SUPPLIED DATA:
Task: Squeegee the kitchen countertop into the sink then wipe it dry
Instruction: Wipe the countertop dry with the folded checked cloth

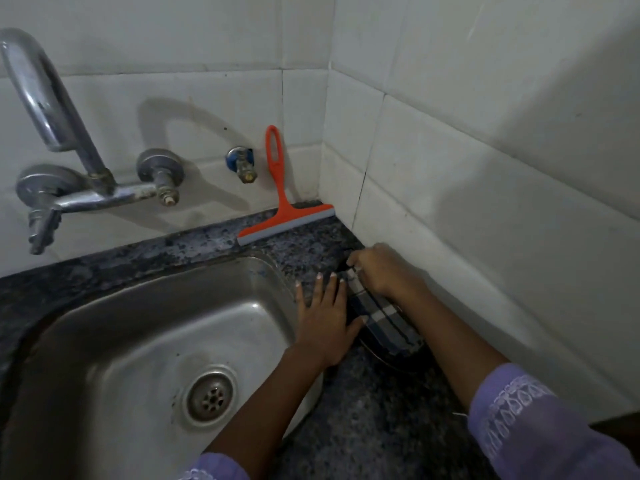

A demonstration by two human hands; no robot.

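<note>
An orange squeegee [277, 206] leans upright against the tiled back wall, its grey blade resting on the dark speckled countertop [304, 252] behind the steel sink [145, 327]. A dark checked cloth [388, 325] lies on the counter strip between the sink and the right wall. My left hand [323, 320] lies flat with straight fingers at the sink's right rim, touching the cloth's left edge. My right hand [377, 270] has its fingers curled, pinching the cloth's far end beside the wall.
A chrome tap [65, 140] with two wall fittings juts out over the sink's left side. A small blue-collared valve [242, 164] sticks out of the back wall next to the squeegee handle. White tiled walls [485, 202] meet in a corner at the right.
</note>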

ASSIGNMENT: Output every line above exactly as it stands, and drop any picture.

COMPLETED EXERCISE:
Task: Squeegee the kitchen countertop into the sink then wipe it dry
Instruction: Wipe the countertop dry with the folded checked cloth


A demonstration by two human hands; no robot.

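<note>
An orange squeegee [277, 206] leans upright against the tiled back wall, its grey blade resting on the dark speckled countertop [304, 252] behind the steel sink [145, 327]. A dark checked cloth [388, 325] lies on the counter strip between the sink and the right wall. My left hand [323, 320] lies flat with straight fingers at the sink's right rim, touching the cloth's left edge. My right hand [377, 270] has its fingers curled, pinching the cloth's far end beside the wall.
A chrome tap [65, 140] with two wall fittings juts out over the sink's left side. A small blue-collared valve [242, 164] sticks out of the back wall next to the squeegee handle. White tiled walls [485, 202] meet in a corner at the right.
</note>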

This answer leaves nothing further to address.